There is no single statistic in the report that shows energy efficiency is in decline. Instead, the report's authors point to a "mixed bag" of findings that show progress is not moving fast enough.
The report was authored by the Alliance to Save Energy (ASE), the American Council for an Energy-Efficient Economy (ACEEE) and the Business Council for Sustainable Energy.
"There are warning signs that suggest the commitment to energy efficiency is waning," Natasha Vidangos, ASE vice president of research and analysis, told Utility Dive. "None are quite a smoking gun, but we're definitely seeing indications."
"It is certainly something of a mixed bag, but the overall point is that to save the billions and billions of dollars that is available from energy efficiency and to meet climate goals we need to be making major advances," ACEEE Senior Policy Advisor Lowell Ungar told Utility Dive.
With existing technology, energy efficiency could deliver more than 40% of the carbon reductions needed globally to meet Paris Agreement climate targets — and half the emissions reductions needed in the United States, according to the report. But not only are domestic energy savings off track, they risk backsliding.
Property Assessed Clean Energy investment, which is a mechanism for financing energy efficiency and renewable energy improvements on private property, saw a rapid rise from 2012 to 2017 reaching $3.5 billion. But that trend is slowing.
Efficiency investments implemented by energy service companies (ESCOs) are "seeing a leveling of revenues" at approximately $5 billion in 2011 and 2014, according to the report. And that is "just a fragment of the ESCO market potential," which is estimated to be between $92 billion and $201 billion, in 2016 dollars.
On the other hand, investment in smart building controls is rising rapidly, said Vidangos. And the report shows commercial building energy consumption per square foot has been declining and residential energy use per household fell roughly 16% from 2001 to 2018.
"It depends on which sector you're looking at," said Vidangos. "One of the challenges is energy efficiency is incredibly diverse. It encompasses every economic sector. You can see really strong improvements in some areas and slowdowns in others."
At the federal level, "there's been some retrenchment on policy," said Ungar. He pointed to appliance standards, rules governing light bulbs, and vehicle fuel efficiency as areas where the Trump administration has made decisions that advocates say are holding back potential savings.
"A lot of policies at the federal level are weakening," said Ungar. "And on state level there's been kind of mixed progress." While New Mexico and Virginia have embraced energy efficiency, investment was cut in Ohio.

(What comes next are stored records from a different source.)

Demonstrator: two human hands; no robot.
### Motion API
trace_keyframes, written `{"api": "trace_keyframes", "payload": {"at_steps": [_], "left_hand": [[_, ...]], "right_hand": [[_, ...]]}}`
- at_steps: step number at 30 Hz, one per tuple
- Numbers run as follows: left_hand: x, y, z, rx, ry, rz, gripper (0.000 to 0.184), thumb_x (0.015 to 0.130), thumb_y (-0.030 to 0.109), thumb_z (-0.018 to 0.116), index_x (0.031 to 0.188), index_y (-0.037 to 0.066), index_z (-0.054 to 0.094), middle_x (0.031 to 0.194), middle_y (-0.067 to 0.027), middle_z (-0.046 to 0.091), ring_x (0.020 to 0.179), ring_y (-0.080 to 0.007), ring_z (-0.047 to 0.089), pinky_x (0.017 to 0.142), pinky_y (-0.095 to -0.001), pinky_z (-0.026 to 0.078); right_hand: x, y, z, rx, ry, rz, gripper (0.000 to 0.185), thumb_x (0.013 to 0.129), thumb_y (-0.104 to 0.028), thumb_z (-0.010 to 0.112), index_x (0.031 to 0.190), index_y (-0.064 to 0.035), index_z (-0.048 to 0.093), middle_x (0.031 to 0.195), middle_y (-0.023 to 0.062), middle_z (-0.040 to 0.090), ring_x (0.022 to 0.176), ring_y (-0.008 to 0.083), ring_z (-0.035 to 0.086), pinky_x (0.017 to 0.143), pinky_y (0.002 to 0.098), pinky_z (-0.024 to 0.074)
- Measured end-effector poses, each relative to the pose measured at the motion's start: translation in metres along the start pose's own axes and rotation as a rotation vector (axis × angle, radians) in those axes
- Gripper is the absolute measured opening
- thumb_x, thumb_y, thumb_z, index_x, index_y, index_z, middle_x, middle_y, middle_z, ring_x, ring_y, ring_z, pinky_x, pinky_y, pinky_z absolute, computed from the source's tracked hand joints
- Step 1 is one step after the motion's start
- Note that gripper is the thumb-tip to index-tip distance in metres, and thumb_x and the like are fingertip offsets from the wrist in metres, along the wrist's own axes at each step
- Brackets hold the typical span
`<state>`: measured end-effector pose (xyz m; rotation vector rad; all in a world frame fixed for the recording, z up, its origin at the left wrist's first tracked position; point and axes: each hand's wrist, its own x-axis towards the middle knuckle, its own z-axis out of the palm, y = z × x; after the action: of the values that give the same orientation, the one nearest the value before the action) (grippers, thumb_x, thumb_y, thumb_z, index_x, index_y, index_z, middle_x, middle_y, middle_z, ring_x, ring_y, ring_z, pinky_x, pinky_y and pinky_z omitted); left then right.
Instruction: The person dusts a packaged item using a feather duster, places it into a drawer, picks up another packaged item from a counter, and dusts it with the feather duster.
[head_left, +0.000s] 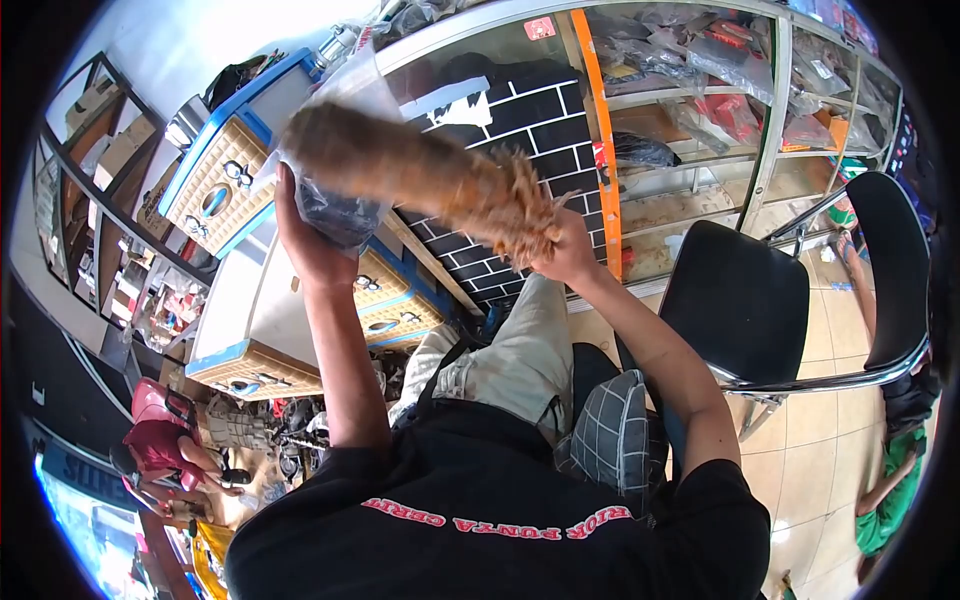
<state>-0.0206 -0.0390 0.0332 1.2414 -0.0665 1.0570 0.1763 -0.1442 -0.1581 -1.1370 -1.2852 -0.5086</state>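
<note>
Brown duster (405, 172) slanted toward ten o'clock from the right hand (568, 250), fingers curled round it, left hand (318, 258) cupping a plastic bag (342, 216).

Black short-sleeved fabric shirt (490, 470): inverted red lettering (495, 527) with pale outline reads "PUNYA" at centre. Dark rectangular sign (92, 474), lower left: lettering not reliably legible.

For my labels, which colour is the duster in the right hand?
The duster is brown, paler near the right hand; see head view.
</note>
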Motion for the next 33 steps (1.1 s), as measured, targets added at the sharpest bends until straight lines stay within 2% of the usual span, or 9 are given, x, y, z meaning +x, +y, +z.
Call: {"api": "trace_keyframes", "payload": {"at_steps": [2, 5, 10, 17, 20, 23, 28, 30, 33], "left_hand": [[-0.001, -0.002, -0.006, 0.001, -0.108, 0.026, 0.048, 0.095, 0.039, 0.035, 0.126, 0.003, 0.044, 0.12, -0.0106, 0.054, 0.109, -0.0226, 0.053, 0.092, -0.0353, 0.044], [-0.001, -0.002, -0.003, 0.061, 0.049, -0.007, 0.049, 0.095, 0.04, 0.035, 0.124, 0.002, 0.045, 0.119, -0.0104, 0.054, 0.109, -0.0217, 0.053, 0.092, -0.0354, 0.043], [-0.003, -0.005, -0.008, -0.017, -0.024, 0.005, 0.049, 0.094, 0.039, 0.036, 0.125, 0.002, 0.045, 0.12, -0.0105, 0.054, 0.108, -0.0216, 0.054, 0.092, -0.0356, 0.044], [-0.001, -0.001, -0.011, 0.008, 0.036, -0.022, 0.048, 0.094, 0.038, 0.037, 0.127, 0.003, 0.043, 0.119, -0.0097, 0.054, 0.108, -0.022, 0.054, 0.091, -0.035, 0.044], [-0.003, -0.009, -0.034, 0.14, -0.067, 0.12, 0.053, 0.093, 0.044, 0.035, 0.129, 0.005, 0.04, 0.123, -0.0082, 0.051, 0.107, -0.0249, 0.055, 0.089, -0.0405, 0.047], [-0.002, -0.001, -0.008, 0.037, 0.057, -0.025, 0.049, 0.094, 0.04, 0.038, 0.126, 0.004, 0.044, 0.117, -0.0089, 0.056, 0.106, -0.0212, 0.055, 0.091, -0.0362, 0.043], [-0.005, -0.012, -0.038, 0.084, -0.062, 0.001, 0.055, 0.095, 0.042, 0.031, 0.137, 0.008, 0.029, 0.131, -0.0107, 0.043, 0.118, -0.0281, 0.046, 0.097, -0.043, 0.039], [0.0, -0.006, -0.01, 0.063, 0.057, -0.012, 0.05, 0.094, 0.039, 0.037, 0.131, 0.005, 0.039, 0.127, -0.01, 0.048, 0.114, -0.0244, 0.05, 0.095, -0.0388, 0.042], [0.002, -0.006, -0.011, -0.02, -0.007, -0.055, 0.05, 0.093, 0.038, 0.04, 0.131, 0.006, 0.04, 0.127, -0.0099, 0.049, 0.113, -0.0238, 0.051, 0.095, -0.038, 0.041]], "right_hand": [[0.004, -0.008, -0.002, 0.029, 0.018, -0.009, 0.022, 0.07, -0.009, 0.065, 0.091, -0.0042, 0.062, 0.082, 0.013, 0.065, 0.072, 0.0276, 0.065, 0.063, 0.0325, 0.0508], [0.001, -0.008, 0.006, 0.289, 0.065, 0.253, 0.019, 0.07, -0.008, 0.062, 0.089, -0.0036, 0.062, 0.082, 0.0143, 0.065, 0.072, 0.0274, 0.065, 0.063, 0.033, 0.051], [-0.003, -0.005, 0.01, 0.098, -0.026, 0.046, 0.021, 0.067, -0.008, 0.063, 0.088, -0.0045, 0.063, 0.077, 0.0123, 0.064, 0.07, 0.0279, 0.064, 0.064, 0.0335, 0.0505], [-0.001, -0.007, 0.007, 0.138, -0.007, 0.068, 0.029, 0.068, -0.011, 0.066, 0.096, -0.0064, 0.063, 0.078, 0.0112, 0.064, 0.071, 0.0294, 0.063, 0.065, 0.0335, 0.0507], [0.002, -0.009, 0.002, 0.103, -0.027, 0.071, 0.03, 0.067, -0.012, 0.066, 0.097, -0.0062, 0.062, 0.08, 0.0119, 0.064, 0.071, 0.0298, 0.063, 0.065, 0.0337, 0.0508], [-0.002, -0.005, 0.011, 0.189, 0.038, 0.118, 0.03, 0.066, -0.009, 0.064, 0.096, -0.0053, 0.063, 0.081, 0.0128, 0.064, 0.073, 0.0304, 0.063, 0.066, 0.034, 0.0509], [0.008, -0.019, -0.001, 0.064, 0.01, 0.018, 0.026, 0.068, -0.011, 0.064, 0.093, -0.0054, 0.063, 0.081, 0.0117, 0.064, 0.072, 0.0292, 0.063, 0.063, 0.0337, 0.051], [0.0, -0.007, 0.006, 0.201, 0.016, 0.175, 0.024, 0.069, -0.01, 0.063, 0.092, -0.005, 0.063, 0.078, 0.0113, 0.064, 0.07, 0.0287, 0.063, 0.062, 0.0323, 0.0508], [-0.003, -0.001, 0.01, 0.199, 0.023, 0.119, 0.02, 0.068, -0.009, 0.062, 0.088, -0.0071, 0.063, 0.076, 0.0116, 0.063, 0.069, 0.0298, 0.062, 0.061, 0.0336, 0.0504]]}}
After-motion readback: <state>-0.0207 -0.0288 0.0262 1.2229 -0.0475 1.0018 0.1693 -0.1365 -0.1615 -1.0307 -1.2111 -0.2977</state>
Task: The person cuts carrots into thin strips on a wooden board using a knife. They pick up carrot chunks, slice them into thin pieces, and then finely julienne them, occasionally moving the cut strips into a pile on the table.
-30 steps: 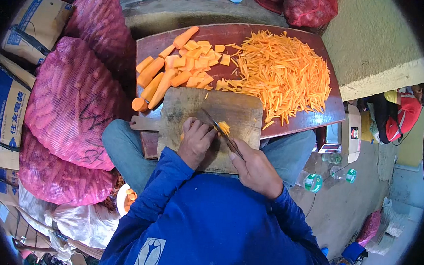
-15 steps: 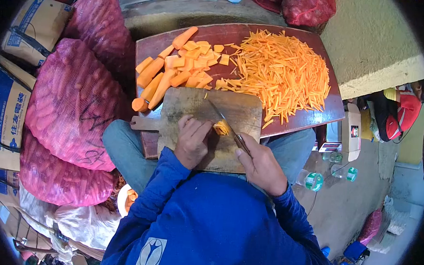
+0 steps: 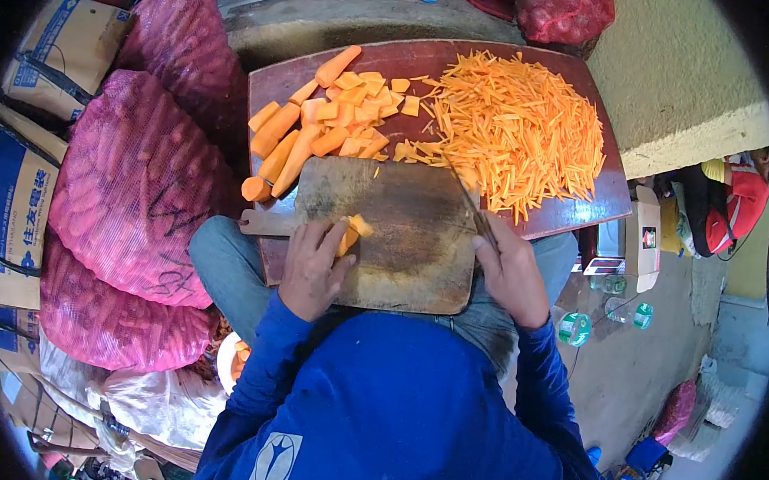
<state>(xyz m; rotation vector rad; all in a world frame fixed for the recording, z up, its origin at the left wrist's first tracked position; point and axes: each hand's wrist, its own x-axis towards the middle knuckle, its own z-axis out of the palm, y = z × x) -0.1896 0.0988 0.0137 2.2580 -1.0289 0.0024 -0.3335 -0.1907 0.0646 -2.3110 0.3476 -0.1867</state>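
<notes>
Knife (image 3: pixel 466 194) gripped in right hand (image 3: pixel 519 277), right of centre; left hand (image 3: pixel 309 269) at carrot pieces (image 3: pixel 358 227), left of centre on board (image 3: pixel 409 272), hold unclear; seemingly between cuts; slicing them needs steadying.

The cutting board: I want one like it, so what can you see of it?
The cutting board looks wooden, roughly rectangular with rounded corners, darkly stained, with a handle on the left. It lies flat, its far part over the red-brown table. Carrot pieces sit on it at the left hand; the knife crosses its far right corner.
</notes>
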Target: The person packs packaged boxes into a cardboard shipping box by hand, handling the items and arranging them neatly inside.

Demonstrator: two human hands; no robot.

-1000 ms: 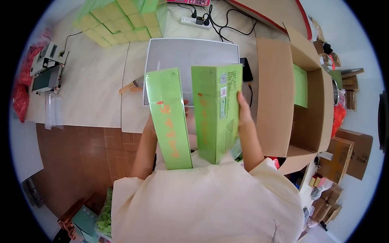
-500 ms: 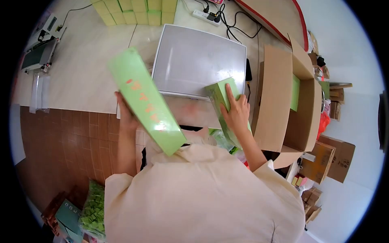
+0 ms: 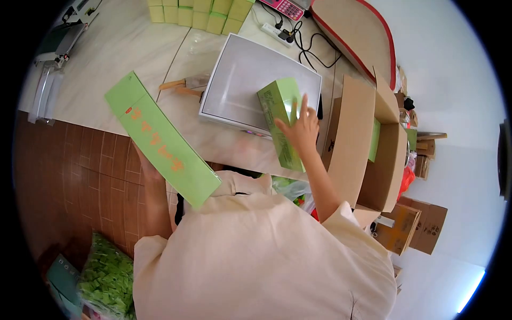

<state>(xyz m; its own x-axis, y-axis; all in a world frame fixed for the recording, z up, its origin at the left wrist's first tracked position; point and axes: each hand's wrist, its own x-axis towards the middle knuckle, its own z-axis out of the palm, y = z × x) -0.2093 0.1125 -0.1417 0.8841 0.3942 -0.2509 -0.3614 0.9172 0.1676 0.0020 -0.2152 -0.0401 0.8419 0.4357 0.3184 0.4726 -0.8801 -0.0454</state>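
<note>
My left hand (image 3: 149,166) is mostly hidden behind a long flat-faced green box (image 3: 160,141) with orange writing, which it holds up and tilted over the table's front edge. My right hand (image 3: 300,128) has its fingers spread at the side of a second green box (image 3: 285,117). That box leans across the near right part of a grey-topped, white-edged platform (image 3: 240,69), its lower end past the platform's front edge. Whether my right palm touches the box is hard to see.
An open cardboard carton (image 3: 352,133) with something green inside stands on the right. Stacked green boxes (image 3: 200,16) line the back. A power strip (image 3: 276,34) with black cables, wooden-handled scissors-like tool (image 3: 178,85) and a bag of green packets (image 3: 106,277) are also around.
The box in my left hand has moved left and turned its written face up toward me. My right hand's fingers have spread, and its box has shifted up and left onto the platform.
</note>
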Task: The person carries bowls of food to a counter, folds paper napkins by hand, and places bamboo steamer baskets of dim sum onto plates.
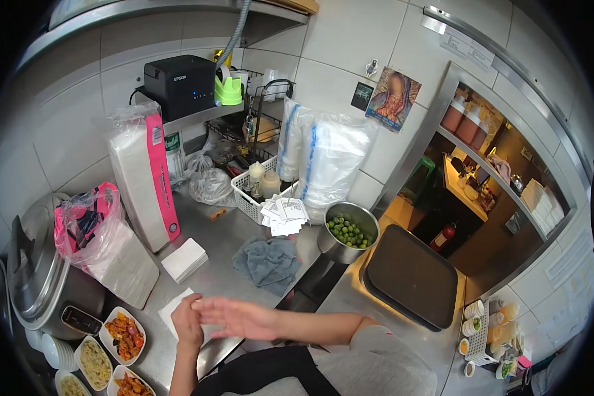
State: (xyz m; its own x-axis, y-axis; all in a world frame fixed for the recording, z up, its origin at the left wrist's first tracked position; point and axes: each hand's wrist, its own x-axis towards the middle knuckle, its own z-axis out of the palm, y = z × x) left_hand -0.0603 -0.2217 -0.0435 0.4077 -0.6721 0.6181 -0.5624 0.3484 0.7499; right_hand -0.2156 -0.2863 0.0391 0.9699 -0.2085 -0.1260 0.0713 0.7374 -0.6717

The varied levels of investment in efficiency will not be sufficient to meet climate goals and greenhouse gas targets, experts agree. Vidangos said the world will "absolutely not" meet the Paris climate goals without a greater commitment.
"Because efficiency is so diverse, it tends to be thought of as tinkering on the margins, when really it is the platform on which we can enable broader decarbonization," Vidangos said.
"Efficiency could achieve half the savings needed in order to end greenhouse gas emissions by mid-century but that requires a huge investment and commitment," Ungar said. "Unfortunately, at best we are treading water right now."